Un ladrido lejano rasgó la oscuridad que lo envolvía todo; Ludmer, el colono, no le tenía miedo a los fantasmas.

Al contrario, sabía que su misión era la que le correspondía moralmente a un hombre como él: no podía permitir que aquel que había sido su amigo y que ahora estaba muerto yaciera en un cementerio ajeno a su fe. Tampoco le importaba correr el riesgo de ser atrapado en plena tarea; debía cumplir con su conciencia.

Ludmer trabajó en el cementerio, en el medio del campo, durante un largo rato, en silencio, jadeando a veces por el esfuerzo, clavando la pala mil veces y mil veces retirándola cargada de tierra. Hasta que por fin tocó algo duro: era el cajón. Sus estimaciones eran correctas.

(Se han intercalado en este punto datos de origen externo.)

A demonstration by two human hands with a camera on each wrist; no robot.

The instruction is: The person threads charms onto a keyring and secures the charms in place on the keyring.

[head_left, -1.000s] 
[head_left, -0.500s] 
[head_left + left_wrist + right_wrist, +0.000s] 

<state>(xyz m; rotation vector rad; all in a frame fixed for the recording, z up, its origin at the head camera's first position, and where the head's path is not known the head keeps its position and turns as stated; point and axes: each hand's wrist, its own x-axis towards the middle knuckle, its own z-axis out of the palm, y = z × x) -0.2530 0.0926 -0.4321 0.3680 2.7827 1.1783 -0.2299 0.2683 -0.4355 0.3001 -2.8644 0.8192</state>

Era su compadre, bajo tierra.

A palazos cargados de tierra le haría justicia –algún tipo de justicia.

Y entonces pasa un siglo. Y algunas décadas más.

Y en un día primaveral del año 2013 el médico Eduardo Ludmer cuenta, desde la ciudad de Rosario: “soy descendiente de Joseph Ludmer y de Brana Matusevich, viajeros del Wesser, fundadores de Moisés Ville”, y dice que su padre, José Raúl Ludmer, le habló varias veces de aquel episodio en el que uno de sus ancestros –uno valiente– penetró de noche en un cementerio cristiano para desenterrar al compadre judío que había sido muerto por un bandido (¿en Monigotes? ¿En Palacios?) y enterrado pocas horas después.

El colono lo sacó de debajo de la tierra y se lo llevó en un carro, antes del alba, al cementerio de Moisés Ville. Allí le dio sepultura según su propio rito.

“Mi padre lo contaba como una hazaña de gran valor y coraje”, concluye Eduardo Ludmer.

La historia se puede corroborar en alguna de las tumbas del cementerio de Moisés Ville. Vaya uno a saber en cuál.